WHAT IS BEING ASKED: Your response should consist of the entire listing, transcribed exactly, with every image left out.

:: PROVIDED MATERIAL

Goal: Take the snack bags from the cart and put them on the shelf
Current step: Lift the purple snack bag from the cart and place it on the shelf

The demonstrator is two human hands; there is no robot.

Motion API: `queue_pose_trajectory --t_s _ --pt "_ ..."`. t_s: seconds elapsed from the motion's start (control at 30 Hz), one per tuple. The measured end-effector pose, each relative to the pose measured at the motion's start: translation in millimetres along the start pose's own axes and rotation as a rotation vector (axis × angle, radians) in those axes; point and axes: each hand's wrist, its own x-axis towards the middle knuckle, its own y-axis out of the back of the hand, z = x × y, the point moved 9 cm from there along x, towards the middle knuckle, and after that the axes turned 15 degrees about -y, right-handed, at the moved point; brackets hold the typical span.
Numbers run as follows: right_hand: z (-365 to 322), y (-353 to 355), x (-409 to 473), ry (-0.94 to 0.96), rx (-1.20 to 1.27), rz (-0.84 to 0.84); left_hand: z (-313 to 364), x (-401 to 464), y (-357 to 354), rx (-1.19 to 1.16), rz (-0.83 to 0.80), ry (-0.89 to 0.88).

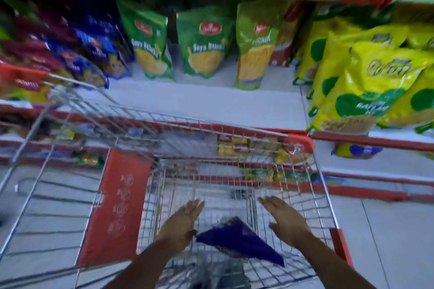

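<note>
A dark purple snack bag (237, 240) lies inside the wire cart (234, 129), near its close end. My left hand (182, 223) hovers flat just left of the bag, fingers stretched out, its thumb close to the bag's left corner. My right hand (285, 220) hovers flat to the bag's right, also holding nothing. Ahead, the white shelf (211, 101) has bare space in front of three upright green snack bags (204, 41). The whole picture is blurred.
Blue and maroon bags (89, 54) lean on the shelf's left, yellow bags (366, 82) fill its right. A red panel (117, 206) lines the cart's left side. Lower shelves with red edges (375, 141) run behind the cart. Grey floor tiles lie to the right.
</note>
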Motion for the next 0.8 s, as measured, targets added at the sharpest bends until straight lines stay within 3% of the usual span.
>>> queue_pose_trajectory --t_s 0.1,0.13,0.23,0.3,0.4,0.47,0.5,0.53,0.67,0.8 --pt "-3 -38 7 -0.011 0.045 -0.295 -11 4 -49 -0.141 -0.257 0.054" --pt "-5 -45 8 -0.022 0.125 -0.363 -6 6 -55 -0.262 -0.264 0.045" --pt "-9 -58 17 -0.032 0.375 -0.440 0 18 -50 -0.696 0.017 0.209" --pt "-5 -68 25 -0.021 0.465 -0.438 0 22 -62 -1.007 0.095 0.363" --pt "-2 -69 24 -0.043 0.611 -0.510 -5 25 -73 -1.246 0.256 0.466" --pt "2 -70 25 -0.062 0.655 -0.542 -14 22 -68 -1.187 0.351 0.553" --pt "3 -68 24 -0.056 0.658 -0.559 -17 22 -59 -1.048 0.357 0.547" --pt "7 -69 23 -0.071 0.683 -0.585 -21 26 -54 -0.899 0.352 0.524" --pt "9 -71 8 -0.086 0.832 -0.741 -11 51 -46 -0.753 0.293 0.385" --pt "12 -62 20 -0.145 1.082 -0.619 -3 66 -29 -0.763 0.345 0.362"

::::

EXERCISE RESULT:
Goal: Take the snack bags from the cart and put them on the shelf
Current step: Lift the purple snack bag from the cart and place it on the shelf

The demonstrator is two human hands; there is no robot.

Motion API: `queue_pose_trajectory --t_s _ --pt "_ ..."`. t_s: seconds elapsed from the motion's start (control at 30 Hz), one per tuple. The measured end-effector pose, each relative to the pose measured at the motion's start: translation in millimetres along the start pose's own axes and rotation as a rotation vector (axis × angle, radians) in those axes; point and axes: each hand's wrist, its own x-axis towards the middle knuckle, its own y-axis out of the back of the hand, z = x × y, the point moved 9 cm from there along x, towards the middle knuckle, and after that the axes turned 15 degrees about -y, right-handed, at the moved point; brackets hold the typical span.
Numbers run as follows: right_hand: z (-365 to 322), y (-353 to 355), x (-409 to 473), ry (-0.94 to 0.96), rx (-1.20 to 1.27), rz (-0.84 to 0.84); left_hand: z (-313 to 364), x (-401 to 464), y (-357 to 354), rx (-1.19 to 1.16), rz (-0.83 to 0.80), ry (-0.89 to 0.88).


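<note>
A dark purple snack bag (237, 240) lies inside the wire cart (234, 129), near its close end. My left hand (182, 223) hovers flat just left of the bag, fingers stretched out, its thumb close to the bag's left corner. My right hand (285, 220) hovers flat to the bag's right, also holding nothing. Ahead, the white shelf (211, 101) has bare space in front of three upright green snack bags (204, 41). The whole picture is blurred.
Blue and maroon bags (89, 54) lean on the shelf's left, yellow bags (366, 82) fill its right. A red panel (117, 206) lines the cart's left side. Lower shelves with red edges (375, 141) run behind the cart. Grey floor tiles lie to the right.
</note>
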Motion for the next 0.8 s, as measured, targets added at the sharpest bends until straight lines stay within 3% of the usual span.
>>> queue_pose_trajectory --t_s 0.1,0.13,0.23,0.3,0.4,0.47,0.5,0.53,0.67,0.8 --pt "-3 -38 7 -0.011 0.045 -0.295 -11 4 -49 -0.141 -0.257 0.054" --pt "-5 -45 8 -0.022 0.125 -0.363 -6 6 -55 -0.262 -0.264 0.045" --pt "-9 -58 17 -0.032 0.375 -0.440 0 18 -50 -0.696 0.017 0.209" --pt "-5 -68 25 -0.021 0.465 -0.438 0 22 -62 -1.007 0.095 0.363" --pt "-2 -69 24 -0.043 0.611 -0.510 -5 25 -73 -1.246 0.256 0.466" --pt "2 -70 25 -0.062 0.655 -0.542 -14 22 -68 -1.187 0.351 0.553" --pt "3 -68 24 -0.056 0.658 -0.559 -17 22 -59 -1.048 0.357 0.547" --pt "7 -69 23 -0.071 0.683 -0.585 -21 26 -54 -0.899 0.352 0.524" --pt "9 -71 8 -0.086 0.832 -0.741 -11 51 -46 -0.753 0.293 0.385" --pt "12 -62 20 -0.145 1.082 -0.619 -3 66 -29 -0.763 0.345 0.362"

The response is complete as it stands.